By 1955 we were living in the Buckhead community of Atlanta. Seems like we were part of a big wave. All the houses up and down Wieuca Terrace were packed with kids. Two of my sister’s best friends, Susan Flaherty and Coverly Mitchell, lived right across the street. My brother and I could always scare up enough boys for a football team. Kids were everywhere and we probably outnumbered the adults 2 to 1. It was a demographic anomaly that might never happen again.

Of course, with that many kids roaming around there was always somebody to hang out with and in the summer our moms would have to do some serious screaming to get us to come home. This was long before serial killers and random shooters brought The Fear into our lives. It was ‘easy come, easy go’ and we wandered near and far without concern. Our parents would stash a house key outside so we could get in if no one was home when we did finally decide to drop by for a meal.

Every family I knew, both on Wieuca Terrace and then later over on Millbrook Drive, kept a key outside for the kids. Hidden in imaginative ways under flower pots or behind the ivy, a true thief would have discovered the key in minutes but that didn’t really matter. The idea of a secret hiding place for the key carried more that a little magic for us. In the 1950s my parents started hiding the key under a reclining garden gnome made of concrete. With every move for the next sixty years the gnome went with them to protect and hide the key. When they died a few years back, far from Buckhead, that gnome was in their little yard, protecting a key.

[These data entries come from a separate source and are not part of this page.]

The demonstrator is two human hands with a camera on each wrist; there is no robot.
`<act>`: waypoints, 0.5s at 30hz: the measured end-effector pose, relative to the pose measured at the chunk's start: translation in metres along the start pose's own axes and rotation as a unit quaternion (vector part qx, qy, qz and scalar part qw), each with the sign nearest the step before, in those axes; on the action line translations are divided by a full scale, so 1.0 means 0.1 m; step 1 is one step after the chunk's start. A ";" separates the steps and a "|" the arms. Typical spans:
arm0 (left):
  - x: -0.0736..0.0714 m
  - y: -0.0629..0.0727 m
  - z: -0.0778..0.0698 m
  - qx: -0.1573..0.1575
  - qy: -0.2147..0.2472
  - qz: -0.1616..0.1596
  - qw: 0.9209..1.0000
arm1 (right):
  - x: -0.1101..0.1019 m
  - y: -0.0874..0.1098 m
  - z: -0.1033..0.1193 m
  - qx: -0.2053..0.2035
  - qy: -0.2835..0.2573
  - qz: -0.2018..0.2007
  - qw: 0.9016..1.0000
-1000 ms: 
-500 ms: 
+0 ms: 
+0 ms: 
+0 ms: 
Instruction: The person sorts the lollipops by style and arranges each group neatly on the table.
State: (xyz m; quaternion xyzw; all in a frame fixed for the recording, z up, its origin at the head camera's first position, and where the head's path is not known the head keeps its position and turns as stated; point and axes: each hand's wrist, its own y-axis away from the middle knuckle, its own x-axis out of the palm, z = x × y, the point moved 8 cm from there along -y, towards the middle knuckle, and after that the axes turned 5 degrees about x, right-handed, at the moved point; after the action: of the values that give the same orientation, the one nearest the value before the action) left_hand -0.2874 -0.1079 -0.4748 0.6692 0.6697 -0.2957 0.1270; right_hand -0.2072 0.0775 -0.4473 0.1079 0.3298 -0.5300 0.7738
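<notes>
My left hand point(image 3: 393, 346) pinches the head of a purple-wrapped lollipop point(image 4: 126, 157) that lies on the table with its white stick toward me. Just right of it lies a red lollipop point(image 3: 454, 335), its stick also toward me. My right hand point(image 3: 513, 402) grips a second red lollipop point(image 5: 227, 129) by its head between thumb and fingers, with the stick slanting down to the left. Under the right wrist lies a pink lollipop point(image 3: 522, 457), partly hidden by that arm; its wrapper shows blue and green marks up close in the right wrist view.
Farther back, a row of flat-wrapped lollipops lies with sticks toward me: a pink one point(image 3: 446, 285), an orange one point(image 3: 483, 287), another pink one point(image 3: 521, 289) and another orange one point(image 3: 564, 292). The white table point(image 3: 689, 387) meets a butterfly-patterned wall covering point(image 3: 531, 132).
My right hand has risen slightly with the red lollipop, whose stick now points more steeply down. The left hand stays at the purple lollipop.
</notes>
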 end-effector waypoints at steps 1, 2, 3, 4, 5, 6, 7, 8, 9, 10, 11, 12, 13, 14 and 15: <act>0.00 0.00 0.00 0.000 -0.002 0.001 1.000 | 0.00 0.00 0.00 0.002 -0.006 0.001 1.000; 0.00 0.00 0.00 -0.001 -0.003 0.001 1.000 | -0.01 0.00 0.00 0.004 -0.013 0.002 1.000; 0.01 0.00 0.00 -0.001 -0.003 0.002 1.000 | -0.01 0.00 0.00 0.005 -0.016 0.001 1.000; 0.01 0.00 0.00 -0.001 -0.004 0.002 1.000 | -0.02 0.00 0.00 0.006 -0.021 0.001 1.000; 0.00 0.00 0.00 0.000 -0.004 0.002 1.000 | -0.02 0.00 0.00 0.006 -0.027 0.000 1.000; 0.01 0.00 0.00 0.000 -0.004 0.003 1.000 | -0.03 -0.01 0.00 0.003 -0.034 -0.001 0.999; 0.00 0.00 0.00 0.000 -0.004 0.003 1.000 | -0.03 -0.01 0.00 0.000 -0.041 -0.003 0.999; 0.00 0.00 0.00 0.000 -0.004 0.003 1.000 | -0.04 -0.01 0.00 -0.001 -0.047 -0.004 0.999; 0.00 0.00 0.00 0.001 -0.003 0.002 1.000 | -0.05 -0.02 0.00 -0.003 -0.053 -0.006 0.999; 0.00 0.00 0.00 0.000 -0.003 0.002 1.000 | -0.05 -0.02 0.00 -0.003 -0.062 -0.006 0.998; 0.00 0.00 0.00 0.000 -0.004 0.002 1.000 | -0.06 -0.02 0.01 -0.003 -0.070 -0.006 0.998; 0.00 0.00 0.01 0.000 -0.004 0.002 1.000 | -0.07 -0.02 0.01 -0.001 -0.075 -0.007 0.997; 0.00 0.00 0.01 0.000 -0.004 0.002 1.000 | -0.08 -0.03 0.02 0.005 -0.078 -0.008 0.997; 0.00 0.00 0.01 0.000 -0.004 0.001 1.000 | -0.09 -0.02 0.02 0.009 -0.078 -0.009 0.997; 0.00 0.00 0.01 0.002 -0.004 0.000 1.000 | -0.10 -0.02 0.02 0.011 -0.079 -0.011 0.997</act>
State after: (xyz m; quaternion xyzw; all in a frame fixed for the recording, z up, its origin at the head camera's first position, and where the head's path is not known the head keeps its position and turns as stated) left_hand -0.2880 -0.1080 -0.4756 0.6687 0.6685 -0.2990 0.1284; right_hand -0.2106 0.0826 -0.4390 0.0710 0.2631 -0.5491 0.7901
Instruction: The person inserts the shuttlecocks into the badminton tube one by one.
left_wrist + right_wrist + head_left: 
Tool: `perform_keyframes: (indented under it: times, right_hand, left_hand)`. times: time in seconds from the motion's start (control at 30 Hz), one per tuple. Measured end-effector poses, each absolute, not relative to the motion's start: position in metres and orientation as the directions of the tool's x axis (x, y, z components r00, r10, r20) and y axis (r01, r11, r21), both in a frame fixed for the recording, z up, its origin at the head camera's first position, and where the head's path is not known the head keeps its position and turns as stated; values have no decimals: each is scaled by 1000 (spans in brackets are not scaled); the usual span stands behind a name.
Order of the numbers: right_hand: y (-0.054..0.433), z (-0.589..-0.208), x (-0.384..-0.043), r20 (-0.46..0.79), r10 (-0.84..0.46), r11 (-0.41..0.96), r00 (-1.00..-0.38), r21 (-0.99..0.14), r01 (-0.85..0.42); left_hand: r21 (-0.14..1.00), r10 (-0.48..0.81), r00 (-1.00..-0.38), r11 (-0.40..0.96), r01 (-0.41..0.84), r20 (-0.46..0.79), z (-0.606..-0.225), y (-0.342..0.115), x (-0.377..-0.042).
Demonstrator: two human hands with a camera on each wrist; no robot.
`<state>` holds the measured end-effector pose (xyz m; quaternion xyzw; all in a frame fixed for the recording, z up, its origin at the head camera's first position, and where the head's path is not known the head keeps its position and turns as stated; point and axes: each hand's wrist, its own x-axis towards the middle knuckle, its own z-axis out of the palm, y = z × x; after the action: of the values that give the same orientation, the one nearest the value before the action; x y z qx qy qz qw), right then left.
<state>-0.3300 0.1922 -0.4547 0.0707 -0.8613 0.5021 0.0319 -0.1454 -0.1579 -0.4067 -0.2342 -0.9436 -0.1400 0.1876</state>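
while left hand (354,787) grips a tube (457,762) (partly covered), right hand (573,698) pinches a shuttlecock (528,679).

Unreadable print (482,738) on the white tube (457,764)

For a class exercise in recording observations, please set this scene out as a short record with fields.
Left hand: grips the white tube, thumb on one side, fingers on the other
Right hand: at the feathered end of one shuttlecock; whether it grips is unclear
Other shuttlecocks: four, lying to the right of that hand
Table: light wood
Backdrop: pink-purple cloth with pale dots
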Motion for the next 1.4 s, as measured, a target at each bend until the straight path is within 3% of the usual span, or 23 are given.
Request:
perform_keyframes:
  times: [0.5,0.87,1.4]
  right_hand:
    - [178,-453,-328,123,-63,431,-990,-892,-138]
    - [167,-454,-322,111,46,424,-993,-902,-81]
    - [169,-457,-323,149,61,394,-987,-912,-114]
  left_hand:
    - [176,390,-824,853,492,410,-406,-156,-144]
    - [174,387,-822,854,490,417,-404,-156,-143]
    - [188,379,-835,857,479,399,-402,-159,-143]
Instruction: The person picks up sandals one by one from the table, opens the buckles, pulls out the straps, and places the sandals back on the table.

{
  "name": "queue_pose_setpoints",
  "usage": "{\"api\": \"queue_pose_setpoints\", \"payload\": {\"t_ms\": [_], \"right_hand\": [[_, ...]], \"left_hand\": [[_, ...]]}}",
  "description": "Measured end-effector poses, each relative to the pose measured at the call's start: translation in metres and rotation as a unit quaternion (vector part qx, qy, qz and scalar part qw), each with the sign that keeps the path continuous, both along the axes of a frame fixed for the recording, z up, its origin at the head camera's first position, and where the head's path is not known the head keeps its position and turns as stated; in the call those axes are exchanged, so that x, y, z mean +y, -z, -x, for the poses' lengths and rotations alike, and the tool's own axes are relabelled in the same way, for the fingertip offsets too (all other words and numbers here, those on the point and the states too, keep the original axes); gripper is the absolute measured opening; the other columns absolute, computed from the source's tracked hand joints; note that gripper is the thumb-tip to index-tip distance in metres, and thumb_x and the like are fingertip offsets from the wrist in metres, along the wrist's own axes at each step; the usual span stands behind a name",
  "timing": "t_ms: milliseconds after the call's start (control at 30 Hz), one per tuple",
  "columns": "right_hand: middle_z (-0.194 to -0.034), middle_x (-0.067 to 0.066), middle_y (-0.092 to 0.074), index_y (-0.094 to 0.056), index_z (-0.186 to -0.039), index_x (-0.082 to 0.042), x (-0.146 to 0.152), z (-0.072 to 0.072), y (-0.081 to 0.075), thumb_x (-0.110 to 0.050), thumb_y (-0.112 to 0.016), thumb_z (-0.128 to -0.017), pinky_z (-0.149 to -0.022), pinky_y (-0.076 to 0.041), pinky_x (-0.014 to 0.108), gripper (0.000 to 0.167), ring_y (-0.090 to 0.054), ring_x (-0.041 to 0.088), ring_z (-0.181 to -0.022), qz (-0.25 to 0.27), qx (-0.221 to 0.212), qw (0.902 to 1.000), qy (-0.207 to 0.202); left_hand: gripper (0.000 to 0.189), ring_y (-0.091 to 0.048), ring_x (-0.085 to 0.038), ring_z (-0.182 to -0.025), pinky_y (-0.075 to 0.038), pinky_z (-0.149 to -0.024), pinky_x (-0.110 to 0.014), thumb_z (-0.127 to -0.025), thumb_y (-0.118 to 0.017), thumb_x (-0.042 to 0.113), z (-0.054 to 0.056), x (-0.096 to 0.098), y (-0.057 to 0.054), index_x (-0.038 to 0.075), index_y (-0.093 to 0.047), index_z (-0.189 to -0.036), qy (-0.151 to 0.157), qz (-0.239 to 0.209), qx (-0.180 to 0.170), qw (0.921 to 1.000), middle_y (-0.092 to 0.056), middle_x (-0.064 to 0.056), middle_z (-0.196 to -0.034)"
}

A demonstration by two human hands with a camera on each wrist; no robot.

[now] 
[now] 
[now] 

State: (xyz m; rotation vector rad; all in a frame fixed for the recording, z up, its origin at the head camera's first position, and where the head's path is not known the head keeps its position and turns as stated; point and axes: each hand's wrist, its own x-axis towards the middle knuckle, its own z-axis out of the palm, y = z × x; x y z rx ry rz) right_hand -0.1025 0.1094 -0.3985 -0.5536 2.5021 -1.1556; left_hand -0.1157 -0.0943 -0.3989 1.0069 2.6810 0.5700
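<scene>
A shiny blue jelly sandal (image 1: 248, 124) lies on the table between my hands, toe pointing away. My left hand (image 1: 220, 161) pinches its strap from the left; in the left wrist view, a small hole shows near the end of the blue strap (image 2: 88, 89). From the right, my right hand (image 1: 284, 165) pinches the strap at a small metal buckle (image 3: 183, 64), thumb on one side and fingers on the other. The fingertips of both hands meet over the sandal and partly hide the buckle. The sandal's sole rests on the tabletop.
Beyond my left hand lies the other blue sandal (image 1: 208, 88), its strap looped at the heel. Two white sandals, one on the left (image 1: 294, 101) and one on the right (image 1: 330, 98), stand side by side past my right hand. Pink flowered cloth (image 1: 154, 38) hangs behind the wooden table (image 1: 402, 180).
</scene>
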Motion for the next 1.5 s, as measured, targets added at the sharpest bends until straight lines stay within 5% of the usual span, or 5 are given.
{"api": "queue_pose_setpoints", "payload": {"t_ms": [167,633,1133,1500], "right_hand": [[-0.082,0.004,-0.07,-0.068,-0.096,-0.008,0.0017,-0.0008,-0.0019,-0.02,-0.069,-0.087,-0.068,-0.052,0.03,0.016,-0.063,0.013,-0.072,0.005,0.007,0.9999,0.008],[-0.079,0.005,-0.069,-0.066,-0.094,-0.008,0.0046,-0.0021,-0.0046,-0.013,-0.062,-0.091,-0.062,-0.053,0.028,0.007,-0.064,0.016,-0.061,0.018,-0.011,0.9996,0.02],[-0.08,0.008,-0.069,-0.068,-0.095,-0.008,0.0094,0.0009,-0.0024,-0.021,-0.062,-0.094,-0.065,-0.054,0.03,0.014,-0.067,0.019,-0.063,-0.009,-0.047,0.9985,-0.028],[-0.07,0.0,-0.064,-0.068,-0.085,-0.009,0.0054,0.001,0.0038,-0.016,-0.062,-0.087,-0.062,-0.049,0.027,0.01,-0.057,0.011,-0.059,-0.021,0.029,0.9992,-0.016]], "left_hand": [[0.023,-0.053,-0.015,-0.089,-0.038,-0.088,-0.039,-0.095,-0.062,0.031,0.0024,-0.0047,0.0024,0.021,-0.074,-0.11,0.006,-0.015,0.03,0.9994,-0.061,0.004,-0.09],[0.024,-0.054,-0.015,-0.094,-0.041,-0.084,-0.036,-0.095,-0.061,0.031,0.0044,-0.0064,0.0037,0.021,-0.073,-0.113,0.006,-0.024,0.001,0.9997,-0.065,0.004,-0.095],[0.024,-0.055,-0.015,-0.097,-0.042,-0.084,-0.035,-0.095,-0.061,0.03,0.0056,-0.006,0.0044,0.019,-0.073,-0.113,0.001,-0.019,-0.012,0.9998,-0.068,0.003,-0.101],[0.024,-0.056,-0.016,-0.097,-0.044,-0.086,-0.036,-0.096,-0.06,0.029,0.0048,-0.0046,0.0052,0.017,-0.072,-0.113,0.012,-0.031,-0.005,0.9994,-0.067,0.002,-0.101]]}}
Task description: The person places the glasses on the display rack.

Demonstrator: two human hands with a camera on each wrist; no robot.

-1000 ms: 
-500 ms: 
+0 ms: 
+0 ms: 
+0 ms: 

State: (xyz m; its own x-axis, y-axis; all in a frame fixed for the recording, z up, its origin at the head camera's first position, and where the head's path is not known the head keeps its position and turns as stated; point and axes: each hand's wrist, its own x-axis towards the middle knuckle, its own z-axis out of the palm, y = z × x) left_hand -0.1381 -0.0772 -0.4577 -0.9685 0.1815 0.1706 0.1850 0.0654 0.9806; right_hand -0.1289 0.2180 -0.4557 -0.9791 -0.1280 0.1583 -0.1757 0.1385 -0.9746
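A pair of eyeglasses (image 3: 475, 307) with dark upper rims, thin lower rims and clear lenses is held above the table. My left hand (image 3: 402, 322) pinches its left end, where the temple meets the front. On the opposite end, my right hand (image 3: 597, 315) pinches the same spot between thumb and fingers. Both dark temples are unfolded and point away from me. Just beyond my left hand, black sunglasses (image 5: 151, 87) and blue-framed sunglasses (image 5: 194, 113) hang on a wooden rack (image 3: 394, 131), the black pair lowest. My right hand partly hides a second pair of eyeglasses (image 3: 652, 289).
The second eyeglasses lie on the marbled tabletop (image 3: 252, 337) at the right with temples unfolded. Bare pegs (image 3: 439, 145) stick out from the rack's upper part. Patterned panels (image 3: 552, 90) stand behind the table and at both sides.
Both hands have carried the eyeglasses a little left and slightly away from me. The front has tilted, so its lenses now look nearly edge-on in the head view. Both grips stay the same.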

That gnome is now mine and remains on active duty. 60 years of protecting the house key is an awesome responsibility and warrants more than a little respect. I wonder if there are still house keys all over Buckhead that have remained in hiding places over the decades, forgotten due to sudden moves or unexpected deaths. All those keys hidden in their secret stash place year after year just waiting faithfully. Waiting for a child to come with a warm hand and use them to open the door to a home that no longer exists.